As the present bibliometric review illustrated, psychology researchers increasingly appear to contribute to studies about the application of robots in psychosocial situations. However, as the present review has also highlighted, such work continues to be largely confined to publications related to science, engineering, and technology or to journals that are either multidisciplinary or about general psychology. Without the existence of a specialist publication outlet, the development of the application of psychological theory in robotics will likely continue in an unsystematic and suboptimal fashion. Krägeloh et al. (2022) have recently called for the launch of the sub-discipline of robopsychology to meet the demands for a scientific infrastructure for work about the psychological implications of robotics. Appropriate first steps in this direction would be the establishment of a professional association and an academic journal dedicated to the topic of robopsychology.

The recognized benefits of gathering expertise within specific sub-disciplines have undoubtedly led to the diverse landscape of sub-disciplines in psychology. In the case of robopsychology, the transformative potential of new technologies is inherent in its definition as “the psychology of, for, and by robots, robotics, and artificial intelligence (AI)” (Krägeloh et al., 2022, p. 6). As robotics and AI continue to grow in sophistication, the extent of their impact on psychology and the field of research on neurodevelopmental disorders will have a steep growth trajectory.

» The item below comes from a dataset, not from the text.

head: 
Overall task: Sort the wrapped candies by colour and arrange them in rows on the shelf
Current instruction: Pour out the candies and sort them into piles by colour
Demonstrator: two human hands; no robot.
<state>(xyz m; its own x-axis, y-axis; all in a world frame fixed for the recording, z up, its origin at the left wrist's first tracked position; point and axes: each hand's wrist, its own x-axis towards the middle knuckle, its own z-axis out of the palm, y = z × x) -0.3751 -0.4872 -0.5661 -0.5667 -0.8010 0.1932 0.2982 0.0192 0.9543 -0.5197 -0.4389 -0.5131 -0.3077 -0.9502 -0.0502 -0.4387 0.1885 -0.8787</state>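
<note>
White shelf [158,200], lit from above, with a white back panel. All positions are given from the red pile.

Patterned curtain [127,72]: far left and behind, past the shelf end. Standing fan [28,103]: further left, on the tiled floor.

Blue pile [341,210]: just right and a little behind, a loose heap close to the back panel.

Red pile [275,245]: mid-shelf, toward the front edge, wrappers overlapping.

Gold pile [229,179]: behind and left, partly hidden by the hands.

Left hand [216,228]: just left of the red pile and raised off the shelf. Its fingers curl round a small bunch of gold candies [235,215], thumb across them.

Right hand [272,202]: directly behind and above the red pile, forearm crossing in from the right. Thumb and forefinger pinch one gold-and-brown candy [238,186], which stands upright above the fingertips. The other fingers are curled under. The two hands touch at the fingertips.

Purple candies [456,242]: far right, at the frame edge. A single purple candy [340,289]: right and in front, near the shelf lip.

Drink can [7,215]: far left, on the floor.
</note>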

Limitations and Future Research Directions

The present bibliometric analysis identified 7309 publications across its four searches, with no attempt to peruse every single one of them to verify that the hits were directly relevant to the research question. However, the restriction to include the search terms only within either the title, abstract, or keywords was implemented to ensure that these terms were not just mentioned in the periphery. A random inspection of a sample of hits confirmed that the search did indeed identify publications as intended. As frequently described in this article, the searches were assumed to have identified research that had occurred in the context of neurodevelopmental disorders or in the context of psychology. Future reviews are required to explore to what extent the present bibliometric findings also apply to more restricted search terms, such as specific intervention types, research designs, or sub-topics around neurodevelopmental disorders or within the field of psychology. Such work may also benefit from the use of a different type of bibliometric analysis software to minimize any bias that may have occurred from the choice of Scopus and VOSviewer (Mongeon & Paul-Hus, 2016).

While the analyses of the top prolific and highly cited authors clearly indicated that authors from psychology and related health disciplines are not strongly represented, more detailed analyses are needed to highlight their overall participation. A search through the most recent work of the authors on top of the list does reveal that these publications tend to be co-authored with other researchers from engineering and computer science. In contrast, other research groups (e.g., such as those associated with Bram Vanderborght) appear to draw on a wider range of expertise within the author team for their articles, such as by including psychology researchers (Cao et al., 2020). Further bibliometric work could explore whether such work is more likely to investigate psychological topics and to what extent it may have an increased tendency to draw on psychological theories and models.